Обсуждение: Mailing list search engine: surprising missing results?

Поиск

Список

Период

Сортировка

Mailing list search engine: surprising missing results?

От

James Addison

Дата:

23 января 2022 г., 15:49:07

Hello,

I noticed that the mailing list search engine[1] seems to unexpectedly
miss results for some queries.

For example:

A search for "boyer"[2] returns five results, including result
snippets that contain the text "Boyer-More-Horspool" [sic] and
"Boyer-Moore-Horspool".

However, a more specific search for "boyer-moore"[3] does not return
any results -- that seems surprising.

Specializing the query further and searching for
"boyer-moore-horspool"[4] *does* again return results -- two documents
-- with the terms "boyer" and "horspool" highlighted.

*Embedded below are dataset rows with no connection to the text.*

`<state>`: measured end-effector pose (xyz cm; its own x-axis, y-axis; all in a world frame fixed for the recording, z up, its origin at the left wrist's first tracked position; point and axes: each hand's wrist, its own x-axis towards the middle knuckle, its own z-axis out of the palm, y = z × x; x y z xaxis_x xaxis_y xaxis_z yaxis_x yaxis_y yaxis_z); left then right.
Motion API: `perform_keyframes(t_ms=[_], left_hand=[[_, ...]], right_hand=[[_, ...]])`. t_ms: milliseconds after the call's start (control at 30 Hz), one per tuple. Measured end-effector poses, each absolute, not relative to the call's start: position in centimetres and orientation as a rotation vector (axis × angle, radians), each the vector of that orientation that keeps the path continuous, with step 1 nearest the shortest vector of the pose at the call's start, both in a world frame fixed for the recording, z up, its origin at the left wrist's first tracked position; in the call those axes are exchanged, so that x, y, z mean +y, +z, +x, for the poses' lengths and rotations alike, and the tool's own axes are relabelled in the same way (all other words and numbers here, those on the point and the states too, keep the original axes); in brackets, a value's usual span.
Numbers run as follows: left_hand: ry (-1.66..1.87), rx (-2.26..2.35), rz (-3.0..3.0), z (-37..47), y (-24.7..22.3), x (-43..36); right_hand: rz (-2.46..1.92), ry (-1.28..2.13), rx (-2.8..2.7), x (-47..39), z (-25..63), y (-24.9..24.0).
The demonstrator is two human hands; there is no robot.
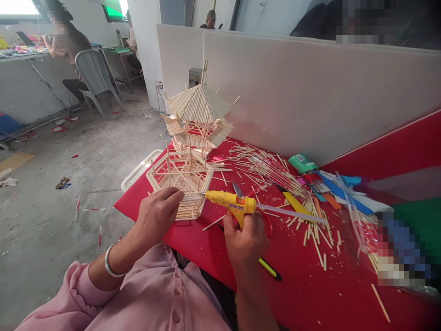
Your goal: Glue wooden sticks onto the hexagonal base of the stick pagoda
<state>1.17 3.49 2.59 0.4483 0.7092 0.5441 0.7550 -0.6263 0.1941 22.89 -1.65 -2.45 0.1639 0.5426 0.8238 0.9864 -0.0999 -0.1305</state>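
Observation:
My right hand grips a yellow glue gun, a clear glue stick trailing from its back end. The gun's nozzle points left, close to the fingertips of my left hand. Those fingers are pinched on a pale wooden stick over the near edge of a hexagonal stick frame; exactly how the stick meets the frame is hard to see. Short upright posts rise from the frame. Just behind it stands a tiered pagoda model made of the same sticks, with a pointed roof.
Loose sticks lie scattered across the red tabletop. Near my right hand are scissors, a yellow ruler and a cutter knife. Packets crowd the right side. A white panel borders the far side.

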Motion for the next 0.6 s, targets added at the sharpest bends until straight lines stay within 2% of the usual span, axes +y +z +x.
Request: perform_keyframes(t_ms=[600], left_hand=[[-0.947, -1.309, -2.618, 1.02, 2.36, 3.58]], right_hand=[[-1.755, -0.787, -1.499, -1.66, 23.08, -2.25]])
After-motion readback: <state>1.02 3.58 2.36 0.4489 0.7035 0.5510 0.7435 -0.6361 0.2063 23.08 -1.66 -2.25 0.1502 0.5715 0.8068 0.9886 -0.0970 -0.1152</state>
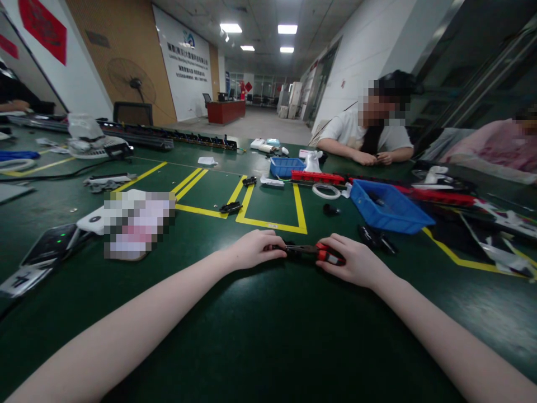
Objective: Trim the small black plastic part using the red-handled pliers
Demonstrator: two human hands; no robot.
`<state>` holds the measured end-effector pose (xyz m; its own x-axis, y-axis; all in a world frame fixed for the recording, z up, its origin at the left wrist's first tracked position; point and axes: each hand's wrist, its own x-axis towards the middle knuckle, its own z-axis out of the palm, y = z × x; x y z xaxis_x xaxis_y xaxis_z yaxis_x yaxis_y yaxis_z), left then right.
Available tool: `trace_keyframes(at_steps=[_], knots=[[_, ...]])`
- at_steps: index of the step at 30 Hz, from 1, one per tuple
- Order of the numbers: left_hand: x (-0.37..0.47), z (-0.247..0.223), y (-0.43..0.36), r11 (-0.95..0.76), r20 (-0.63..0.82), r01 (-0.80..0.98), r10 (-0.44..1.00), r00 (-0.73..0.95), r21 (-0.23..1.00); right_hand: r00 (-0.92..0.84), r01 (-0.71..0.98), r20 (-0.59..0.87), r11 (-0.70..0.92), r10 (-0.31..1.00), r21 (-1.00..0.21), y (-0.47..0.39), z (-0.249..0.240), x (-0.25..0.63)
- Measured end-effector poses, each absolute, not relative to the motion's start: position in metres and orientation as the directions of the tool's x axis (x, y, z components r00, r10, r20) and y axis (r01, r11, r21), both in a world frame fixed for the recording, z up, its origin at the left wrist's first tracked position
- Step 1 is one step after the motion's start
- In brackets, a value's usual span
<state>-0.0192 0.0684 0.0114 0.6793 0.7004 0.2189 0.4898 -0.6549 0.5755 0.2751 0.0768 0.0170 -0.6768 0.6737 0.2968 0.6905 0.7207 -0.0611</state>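
Red-handled pliers [305, 249] lie in the grip of my right hand [350, 260], with their jaws pointing left. My left hand [255, 249] pinches a small black part [278, 247] at the tip of the jaws. Both hands are just above the green table [268, 336], in front of the yellow tape rectangle. The exact shape of the black part is hidden by my fingers.
Black pieces [230, 207] lie by the yellow tape. A blue bin [390, 210] stands to the right, black parts [377, 239] before it. A smaller blue bin [287, 166] is farther back. A phone [140, 226] lies left. People sit across the table at the right.
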Motion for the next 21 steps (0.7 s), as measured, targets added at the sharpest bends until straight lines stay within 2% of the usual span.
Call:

Although it's not a significant problem, I do have a theory that could
explain the behaviour (offered in case it may save time on
investigation):

It seems possible that the term "more" -- and nearby misspellings,
like "moore" -- may be filtered out as stopwords (meaning: they're not
present in the search index), and that the search engine is configured
to require a minimum percentage match rate for query terms.

Under those conditions: searches for "boyer" would produce an 100%
match rate, "boyer-moore" would produce 50% (since "moore" would not
be found in the term index), and "boyer-moore-horspool" would match at
66-point-6-repeating percent.

Given a required match rate of around two thirds, that could explain
the behaviour (it might not be the true reason, but it seems like one
possibility).

Thanks,
James

[1] https://www.postgresql.org/search/
[2] https://www.postgresql.org/search/?m=1&q=boyer&l=1&d=365&s=r
[3] https://www.postgresql.org/search/?m=1&q=boyer-moore&l=1&d=365&s=r
[4] https://www.postgresql.org/search/?m=1&q=boyer-moore-horspool&l=1&d=365&s=r

Re: Mailing list search engine: surprising missing results?

От

Laurenz Albe

Дата:

24 января 2022 г., 10:27:41

On Sun, 2022-01-23 at 12:49 +0000, James Addison wrote:
> Hello,
> 
> I noticed that the mailing list search engine[1] seems to unexpectedly
> miss results for some queries.
> 
> For example:
> 
> A search for "boyer"[2] returns five results, including result
> snippets that contain the text "Boyer-More-Horspool" [sic] and
> "Boyer-Moore-Horspool".
> 
> However, a more specific search for "boyer-moore"[3] does not return
> any results -- that seems surprising.
> 
> Specializing the query further and searching for
> "boyer-moore-horspool"[4] *does* again return results -- two documents
> -- with the terms "boyer" and "horspool" highlighted.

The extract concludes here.